# Implicit Bias v Demographics

In [1]:
# ! pip install pyreadstat

import bs4
from IPython.core.interactiveshell import InteractiveShell
import numpy as np
import pandas as pd
import requests

InteractiveShell.ast_node_interactivity = "all"

### _0. Download bias dataset to `iat.sav` and pickle to `iat.pkl` (already done)_

_This step is already done for you; no need to do it again._

Grab dataset `iat.sav` from 2018 from Harvard Project Implicit
 
    ! curl -L https://osf.io/z4bd2/download > iat.sav

Grab documentation for dataset columns `iat.xlsx`

    ! curl -L https://osf.io/szwuf/download > iat.xlsx
    pd.read_excel('iat.xlsx')

See also the Harvard Project Implicit Dataset homepage https://osf.io/y9hiq/  
and this [Blog post](https://app-prod-03.implicit.harvard.edu/implicit/user/jaxt/blogposts/piblogpost005.html)

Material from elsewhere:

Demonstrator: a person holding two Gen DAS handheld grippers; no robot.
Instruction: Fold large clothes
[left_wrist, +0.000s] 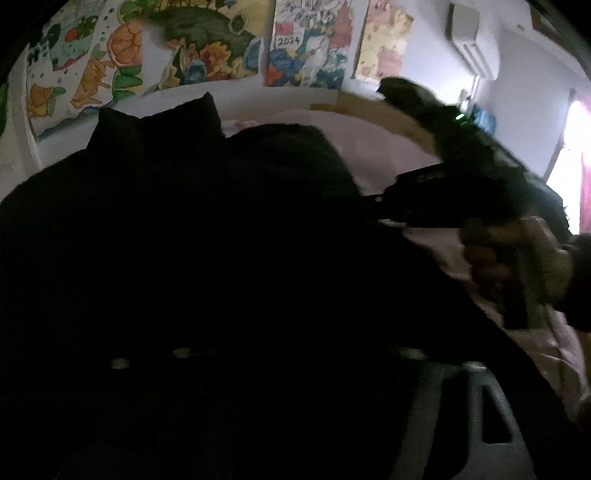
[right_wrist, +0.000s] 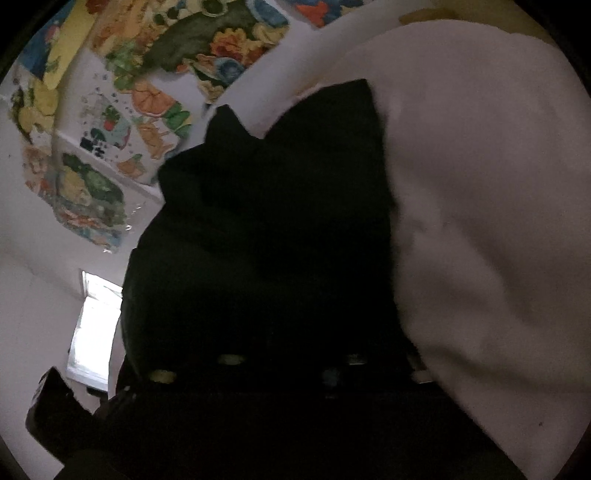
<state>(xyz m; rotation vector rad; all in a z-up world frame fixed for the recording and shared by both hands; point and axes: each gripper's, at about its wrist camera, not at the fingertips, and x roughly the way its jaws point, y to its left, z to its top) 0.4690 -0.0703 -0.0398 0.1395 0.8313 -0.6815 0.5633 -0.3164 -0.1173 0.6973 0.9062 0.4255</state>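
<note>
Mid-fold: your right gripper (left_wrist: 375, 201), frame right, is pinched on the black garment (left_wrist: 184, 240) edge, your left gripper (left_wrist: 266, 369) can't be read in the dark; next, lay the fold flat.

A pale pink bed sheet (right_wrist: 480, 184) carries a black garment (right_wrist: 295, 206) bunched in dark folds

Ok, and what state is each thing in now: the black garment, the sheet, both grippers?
black garment: bunched up on the sheet, not folded flat.
sheet: spread out, lightly wrinkled.
right gripper: shut, tips at the garment's edge.
left gripper: too dark to tell.
</note>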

Then we convert SPSS `iat.sav` to pickle `iat.pkl`  
It takes ~1h to read in the sav file

    df = pd.read_spss('iat.sav')
    df.to_pickle('iat.pkl')

### 1. Unpickle and clean bias dataset to `Iat`

In [2]:
Iat = pd.read_pickle('iat.pkl')[['raceomb_002', 'ethnicityomb', 'D_biep.White_Good_all', 'STATE']]
Iat.columns = ['Race','Ethnicity','Iat','State']

# Iat.head()
# Iat.describe(include='all').T

Iat = Iat[(Iat.Race=='White') & (Iat.Ethnicity=='Not Hispanic or Latino')]
Iat = Iat[['State','Iat']]

# Iat.head()
# np.array(Iat.State.unique())

Iat = pd.pivot_table(Iat,index='State',aggfunc=np.mean)
Iat = Iat.reset_index()

Iat.head()

Unnamed: 0,State,Iat
0,,0.349243
1,Alabama,0.372316
2,Alaska,0.330576
3,Arizona,0.349994
4,Arkansas,0.346702


### 2. Scrape and clean demograpic data to `df.Percent_Black`

In [3]:
link = 'https://en.wikipedia.org/wiki/List_of_U.S._state_abbreviations'
response = requests.get(link)
soup1 = bs4.BeautifulSoup(response.text, 'html.parser')

link = 'https://en.wikipedia.org/wiki/List_of_U.S._states_and_territories_by_African-American_population'
response = requests.get(link)
soup2 = bs4.BeautifulSoup(response.text, 'html.parser')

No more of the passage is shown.